Task description:
After finding the line containing "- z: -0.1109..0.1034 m" below, please output that line and each following one through the line containing "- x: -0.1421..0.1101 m", exactly as written.

Provided records:
Segment Open
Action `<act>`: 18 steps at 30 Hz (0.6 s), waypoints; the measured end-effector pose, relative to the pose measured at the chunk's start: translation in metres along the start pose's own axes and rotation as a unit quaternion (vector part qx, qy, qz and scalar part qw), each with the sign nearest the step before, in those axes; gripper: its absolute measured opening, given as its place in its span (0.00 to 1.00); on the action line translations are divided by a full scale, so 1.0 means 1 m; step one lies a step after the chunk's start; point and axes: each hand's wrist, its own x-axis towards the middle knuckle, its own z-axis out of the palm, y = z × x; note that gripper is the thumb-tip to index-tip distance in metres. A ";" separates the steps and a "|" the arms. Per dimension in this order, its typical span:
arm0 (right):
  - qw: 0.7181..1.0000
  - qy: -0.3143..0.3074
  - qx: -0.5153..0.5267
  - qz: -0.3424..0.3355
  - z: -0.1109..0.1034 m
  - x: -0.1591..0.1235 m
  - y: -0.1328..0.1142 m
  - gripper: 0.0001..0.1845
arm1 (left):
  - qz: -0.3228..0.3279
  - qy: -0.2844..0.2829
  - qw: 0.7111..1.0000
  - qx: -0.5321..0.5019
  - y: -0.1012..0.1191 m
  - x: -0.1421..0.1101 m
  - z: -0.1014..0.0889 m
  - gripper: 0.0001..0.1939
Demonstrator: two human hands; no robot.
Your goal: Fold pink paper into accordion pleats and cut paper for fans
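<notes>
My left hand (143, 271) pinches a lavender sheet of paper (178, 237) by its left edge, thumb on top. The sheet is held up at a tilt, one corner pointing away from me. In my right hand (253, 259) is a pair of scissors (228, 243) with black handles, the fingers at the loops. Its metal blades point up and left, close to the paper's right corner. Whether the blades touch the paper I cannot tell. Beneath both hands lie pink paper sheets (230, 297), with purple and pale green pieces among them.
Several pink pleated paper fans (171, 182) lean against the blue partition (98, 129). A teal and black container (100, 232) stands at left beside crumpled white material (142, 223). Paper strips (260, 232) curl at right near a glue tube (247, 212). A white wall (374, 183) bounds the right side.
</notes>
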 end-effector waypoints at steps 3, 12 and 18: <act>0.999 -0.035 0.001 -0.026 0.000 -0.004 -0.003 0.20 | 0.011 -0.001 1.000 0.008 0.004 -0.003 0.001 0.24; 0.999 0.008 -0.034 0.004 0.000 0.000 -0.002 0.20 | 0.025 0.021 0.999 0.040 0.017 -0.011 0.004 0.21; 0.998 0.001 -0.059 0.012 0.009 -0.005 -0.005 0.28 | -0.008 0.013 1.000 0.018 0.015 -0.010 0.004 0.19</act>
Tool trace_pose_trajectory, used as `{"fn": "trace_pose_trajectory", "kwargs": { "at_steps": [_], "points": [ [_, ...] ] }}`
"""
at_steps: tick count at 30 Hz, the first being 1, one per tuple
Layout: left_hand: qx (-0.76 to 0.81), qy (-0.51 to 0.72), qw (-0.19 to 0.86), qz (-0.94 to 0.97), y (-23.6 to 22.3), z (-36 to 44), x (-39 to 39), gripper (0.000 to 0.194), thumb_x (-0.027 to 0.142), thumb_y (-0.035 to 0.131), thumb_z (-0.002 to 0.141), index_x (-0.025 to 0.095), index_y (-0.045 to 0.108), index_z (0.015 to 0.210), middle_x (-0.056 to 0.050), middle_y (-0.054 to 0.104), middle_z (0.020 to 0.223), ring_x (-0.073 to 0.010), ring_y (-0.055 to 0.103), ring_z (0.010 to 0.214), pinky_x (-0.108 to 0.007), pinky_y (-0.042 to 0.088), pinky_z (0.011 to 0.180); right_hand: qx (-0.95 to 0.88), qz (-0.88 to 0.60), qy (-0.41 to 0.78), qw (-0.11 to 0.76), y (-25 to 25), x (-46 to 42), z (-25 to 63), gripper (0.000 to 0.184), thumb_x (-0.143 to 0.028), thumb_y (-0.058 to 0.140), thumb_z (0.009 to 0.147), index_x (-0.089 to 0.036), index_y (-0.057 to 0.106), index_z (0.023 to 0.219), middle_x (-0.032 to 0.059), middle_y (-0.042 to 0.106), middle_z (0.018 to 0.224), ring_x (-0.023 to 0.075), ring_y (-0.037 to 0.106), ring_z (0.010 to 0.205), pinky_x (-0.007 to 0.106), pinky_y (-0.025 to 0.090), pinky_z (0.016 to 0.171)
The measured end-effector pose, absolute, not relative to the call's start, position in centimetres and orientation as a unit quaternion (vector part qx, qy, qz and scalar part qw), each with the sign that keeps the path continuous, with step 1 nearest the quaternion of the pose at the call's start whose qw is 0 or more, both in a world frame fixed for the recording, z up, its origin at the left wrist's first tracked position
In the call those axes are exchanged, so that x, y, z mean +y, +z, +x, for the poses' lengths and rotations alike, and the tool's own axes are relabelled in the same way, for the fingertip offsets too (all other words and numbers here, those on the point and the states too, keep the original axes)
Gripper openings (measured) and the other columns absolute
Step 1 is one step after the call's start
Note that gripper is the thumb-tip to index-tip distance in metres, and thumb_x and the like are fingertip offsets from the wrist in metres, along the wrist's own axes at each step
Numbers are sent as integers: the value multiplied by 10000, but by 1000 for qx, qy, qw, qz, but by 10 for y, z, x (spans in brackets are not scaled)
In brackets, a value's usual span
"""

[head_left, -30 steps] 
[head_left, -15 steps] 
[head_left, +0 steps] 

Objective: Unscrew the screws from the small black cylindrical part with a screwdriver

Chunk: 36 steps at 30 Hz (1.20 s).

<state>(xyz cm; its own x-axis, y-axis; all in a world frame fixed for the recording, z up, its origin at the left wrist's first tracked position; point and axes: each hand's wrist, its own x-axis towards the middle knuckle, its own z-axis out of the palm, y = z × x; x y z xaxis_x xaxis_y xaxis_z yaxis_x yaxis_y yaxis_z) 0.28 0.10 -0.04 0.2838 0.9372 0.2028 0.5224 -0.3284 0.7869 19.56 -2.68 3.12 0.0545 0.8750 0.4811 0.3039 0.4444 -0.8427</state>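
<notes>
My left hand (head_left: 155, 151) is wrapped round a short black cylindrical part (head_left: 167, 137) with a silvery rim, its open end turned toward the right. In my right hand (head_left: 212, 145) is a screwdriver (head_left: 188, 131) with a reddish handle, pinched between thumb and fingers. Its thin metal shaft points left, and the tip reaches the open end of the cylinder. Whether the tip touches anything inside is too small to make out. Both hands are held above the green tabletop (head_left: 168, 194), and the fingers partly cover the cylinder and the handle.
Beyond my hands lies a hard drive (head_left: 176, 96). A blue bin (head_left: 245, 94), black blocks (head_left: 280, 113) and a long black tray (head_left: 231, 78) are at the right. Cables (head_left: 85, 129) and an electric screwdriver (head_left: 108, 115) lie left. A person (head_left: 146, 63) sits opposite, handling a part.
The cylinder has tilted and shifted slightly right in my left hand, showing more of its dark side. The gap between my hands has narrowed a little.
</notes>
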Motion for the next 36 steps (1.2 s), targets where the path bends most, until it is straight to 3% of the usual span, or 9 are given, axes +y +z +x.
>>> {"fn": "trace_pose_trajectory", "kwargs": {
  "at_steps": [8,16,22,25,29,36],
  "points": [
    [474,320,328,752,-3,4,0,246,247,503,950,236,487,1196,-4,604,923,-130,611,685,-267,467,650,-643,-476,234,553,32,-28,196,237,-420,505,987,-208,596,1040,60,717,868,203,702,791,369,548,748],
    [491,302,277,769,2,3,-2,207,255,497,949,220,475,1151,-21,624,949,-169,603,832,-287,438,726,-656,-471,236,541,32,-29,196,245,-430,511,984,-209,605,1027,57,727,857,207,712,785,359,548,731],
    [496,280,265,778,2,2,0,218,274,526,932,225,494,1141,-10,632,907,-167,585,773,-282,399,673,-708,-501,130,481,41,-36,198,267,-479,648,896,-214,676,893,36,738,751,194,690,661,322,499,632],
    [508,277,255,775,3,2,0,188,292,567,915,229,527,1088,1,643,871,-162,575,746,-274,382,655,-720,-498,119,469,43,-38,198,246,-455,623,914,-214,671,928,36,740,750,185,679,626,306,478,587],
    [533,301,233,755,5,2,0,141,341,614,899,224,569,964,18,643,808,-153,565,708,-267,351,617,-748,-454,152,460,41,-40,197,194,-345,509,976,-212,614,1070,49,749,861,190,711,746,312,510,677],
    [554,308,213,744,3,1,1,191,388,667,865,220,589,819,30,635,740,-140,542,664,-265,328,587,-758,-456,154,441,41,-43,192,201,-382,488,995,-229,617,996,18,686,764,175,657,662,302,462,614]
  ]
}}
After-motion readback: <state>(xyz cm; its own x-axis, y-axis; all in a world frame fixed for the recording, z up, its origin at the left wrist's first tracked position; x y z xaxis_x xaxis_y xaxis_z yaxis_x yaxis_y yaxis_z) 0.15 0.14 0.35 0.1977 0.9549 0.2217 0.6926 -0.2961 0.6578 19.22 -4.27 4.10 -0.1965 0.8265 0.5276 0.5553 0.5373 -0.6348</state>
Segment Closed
Exercise answer:
  - z: -0.1109..0.1034 m
  - x: -0.1591..0.1235 m
  - y: -0.1328..0.1142 m
  - gripper: 0.0001..0.1845
arm1 (left):
  - qz: -0.3228..0.3279
  - qy: -0.2844..0.2829
  - qw: 0.7111..1.0000
  - qx: -0.5321..0.5019
  - y: -0.1012..0.1191 m
  - x: -0.1421..0.1101 m

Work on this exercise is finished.